**Exercise requirements:** Write the listing below out again exactly, though only as far as the line with "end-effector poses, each", which is included.

**Data shown:**
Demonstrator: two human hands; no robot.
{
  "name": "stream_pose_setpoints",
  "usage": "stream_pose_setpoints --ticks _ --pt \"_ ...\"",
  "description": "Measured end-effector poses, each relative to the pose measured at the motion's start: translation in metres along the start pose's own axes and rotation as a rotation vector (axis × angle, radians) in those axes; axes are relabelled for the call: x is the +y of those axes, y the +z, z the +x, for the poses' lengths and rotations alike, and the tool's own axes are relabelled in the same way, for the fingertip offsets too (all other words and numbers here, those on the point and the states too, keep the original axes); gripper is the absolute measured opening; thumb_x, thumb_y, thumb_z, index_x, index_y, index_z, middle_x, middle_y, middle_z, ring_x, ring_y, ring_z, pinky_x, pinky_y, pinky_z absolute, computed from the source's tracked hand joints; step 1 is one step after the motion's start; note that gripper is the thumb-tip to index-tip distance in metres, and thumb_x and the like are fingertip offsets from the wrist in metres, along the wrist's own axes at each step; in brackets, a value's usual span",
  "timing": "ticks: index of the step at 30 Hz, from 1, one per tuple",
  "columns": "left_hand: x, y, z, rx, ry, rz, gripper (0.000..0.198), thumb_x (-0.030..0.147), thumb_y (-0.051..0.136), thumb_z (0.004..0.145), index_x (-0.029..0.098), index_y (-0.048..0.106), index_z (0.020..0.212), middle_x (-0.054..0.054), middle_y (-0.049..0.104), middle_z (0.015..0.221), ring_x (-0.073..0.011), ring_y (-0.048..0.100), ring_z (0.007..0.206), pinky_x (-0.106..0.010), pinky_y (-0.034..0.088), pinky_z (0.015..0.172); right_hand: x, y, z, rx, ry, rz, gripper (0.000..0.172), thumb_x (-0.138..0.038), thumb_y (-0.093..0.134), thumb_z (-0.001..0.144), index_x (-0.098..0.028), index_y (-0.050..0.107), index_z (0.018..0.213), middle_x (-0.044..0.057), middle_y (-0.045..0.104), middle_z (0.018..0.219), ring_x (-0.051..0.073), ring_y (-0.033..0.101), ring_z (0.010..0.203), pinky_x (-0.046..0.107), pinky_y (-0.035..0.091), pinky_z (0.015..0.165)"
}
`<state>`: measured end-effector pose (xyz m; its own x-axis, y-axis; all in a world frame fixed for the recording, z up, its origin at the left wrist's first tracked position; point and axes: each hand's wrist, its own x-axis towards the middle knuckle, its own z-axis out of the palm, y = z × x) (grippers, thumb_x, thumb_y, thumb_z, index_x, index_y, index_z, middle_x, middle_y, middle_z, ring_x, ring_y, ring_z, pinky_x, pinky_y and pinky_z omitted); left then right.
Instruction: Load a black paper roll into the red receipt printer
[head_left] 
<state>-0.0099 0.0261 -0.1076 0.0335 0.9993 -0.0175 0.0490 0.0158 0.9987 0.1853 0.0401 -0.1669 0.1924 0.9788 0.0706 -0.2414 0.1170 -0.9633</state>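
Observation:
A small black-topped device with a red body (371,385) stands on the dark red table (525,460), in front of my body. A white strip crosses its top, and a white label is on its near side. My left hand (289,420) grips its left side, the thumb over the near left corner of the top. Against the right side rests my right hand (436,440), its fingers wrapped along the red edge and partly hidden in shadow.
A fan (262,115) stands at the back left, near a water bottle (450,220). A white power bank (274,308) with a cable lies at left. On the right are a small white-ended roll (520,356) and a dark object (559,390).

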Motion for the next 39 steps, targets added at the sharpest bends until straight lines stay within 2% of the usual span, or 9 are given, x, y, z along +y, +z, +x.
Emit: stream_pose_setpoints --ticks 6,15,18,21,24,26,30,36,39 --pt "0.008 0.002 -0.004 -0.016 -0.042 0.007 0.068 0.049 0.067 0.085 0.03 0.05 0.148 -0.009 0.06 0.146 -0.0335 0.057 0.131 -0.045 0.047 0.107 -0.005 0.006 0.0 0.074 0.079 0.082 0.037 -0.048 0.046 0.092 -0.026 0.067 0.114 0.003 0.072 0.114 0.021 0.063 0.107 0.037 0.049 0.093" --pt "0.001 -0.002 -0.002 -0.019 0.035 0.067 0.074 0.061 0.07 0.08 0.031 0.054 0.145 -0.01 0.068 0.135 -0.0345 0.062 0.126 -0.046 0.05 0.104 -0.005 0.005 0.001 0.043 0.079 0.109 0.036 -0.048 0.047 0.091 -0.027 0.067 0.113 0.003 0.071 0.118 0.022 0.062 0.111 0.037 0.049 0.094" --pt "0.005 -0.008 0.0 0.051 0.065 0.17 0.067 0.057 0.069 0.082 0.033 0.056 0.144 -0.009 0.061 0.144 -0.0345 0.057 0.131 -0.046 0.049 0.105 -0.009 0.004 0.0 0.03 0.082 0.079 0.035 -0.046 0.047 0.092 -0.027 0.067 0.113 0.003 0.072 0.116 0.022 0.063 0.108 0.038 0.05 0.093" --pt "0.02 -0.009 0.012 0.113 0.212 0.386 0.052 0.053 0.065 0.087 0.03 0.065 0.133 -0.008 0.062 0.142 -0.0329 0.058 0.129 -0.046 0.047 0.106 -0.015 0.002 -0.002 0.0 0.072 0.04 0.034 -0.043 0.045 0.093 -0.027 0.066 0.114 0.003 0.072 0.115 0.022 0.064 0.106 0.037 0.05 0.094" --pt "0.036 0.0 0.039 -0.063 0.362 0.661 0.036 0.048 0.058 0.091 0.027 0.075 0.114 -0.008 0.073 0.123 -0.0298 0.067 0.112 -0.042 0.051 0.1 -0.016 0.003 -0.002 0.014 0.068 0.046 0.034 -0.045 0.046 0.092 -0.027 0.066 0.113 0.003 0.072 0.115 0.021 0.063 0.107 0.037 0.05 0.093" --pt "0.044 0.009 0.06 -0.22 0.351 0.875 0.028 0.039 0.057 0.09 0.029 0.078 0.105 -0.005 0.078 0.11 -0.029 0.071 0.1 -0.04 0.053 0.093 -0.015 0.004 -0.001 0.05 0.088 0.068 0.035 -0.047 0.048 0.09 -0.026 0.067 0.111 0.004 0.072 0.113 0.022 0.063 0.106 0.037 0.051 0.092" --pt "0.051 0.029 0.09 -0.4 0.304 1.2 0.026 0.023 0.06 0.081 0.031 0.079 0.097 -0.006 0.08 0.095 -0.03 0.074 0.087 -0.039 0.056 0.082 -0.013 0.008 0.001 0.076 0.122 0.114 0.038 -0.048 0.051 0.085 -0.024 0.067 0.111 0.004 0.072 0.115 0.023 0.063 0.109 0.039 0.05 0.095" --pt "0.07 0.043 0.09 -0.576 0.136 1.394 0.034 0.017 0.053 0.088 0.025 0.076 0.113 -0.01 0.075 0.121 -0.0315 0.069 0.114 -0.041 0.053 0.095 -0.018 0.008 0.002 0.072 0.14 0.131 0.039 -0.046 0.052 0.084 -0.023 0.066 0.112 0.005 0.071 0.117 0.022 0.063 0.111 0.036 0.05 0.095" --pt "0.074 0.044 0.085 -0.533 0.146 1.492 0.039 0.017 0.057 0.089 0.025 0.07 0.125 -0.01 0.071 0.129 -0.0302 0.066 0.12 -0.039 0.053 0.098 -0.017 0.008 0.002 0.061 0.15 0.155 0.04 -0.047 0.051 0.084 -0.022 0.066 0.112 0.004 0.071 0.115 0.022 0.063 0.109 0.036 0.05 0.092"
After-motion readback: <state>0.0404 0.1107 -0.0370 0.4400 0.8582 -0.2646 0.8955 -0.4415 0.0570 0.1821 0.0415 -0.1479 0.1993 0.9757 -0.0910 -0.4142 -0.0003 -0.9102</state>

**Task answer:**
Demonstrator: two human hands; no robot.
{
  "name": "stream_pose_setpoints",
  "usage": "stream_pose_setpoints --ticks _ --pt \"_ ...\"",
  "description": "Measured end-effector poses, each relative to the pose measured at the motion's start: translation in metres along the start pose's own axes and rotation as a rotation vector (axis × angle, radians) in those axes; axes are relabelled for the call: x is the +y of those axes, y the +z, z the +x, for the poses' lengths and rotations alike, and the tool's own axes are relabelled in the same way, for the fingertip offsets too (all other words and numbers here, those on the point and the states too, keep the original axes); gripper is the absolute measured opening; thumb_x, thumb_y, thumb_z, index_x, index_y, index_z, middle_x, middle_y, middle_z, ring_x, ring_y, ring_z, pinky_x, pinky_y, pinky_z absolute, computed from the source's tracked hand joints; step 1 is one step after the motion's start; note that gripper is the thumb-tip to index-tip distance in metres, and thumb_x and the like are fingertip offsets from the wrist in metres, along the wrist's own axes at each step; in brackets, a value's usual span",

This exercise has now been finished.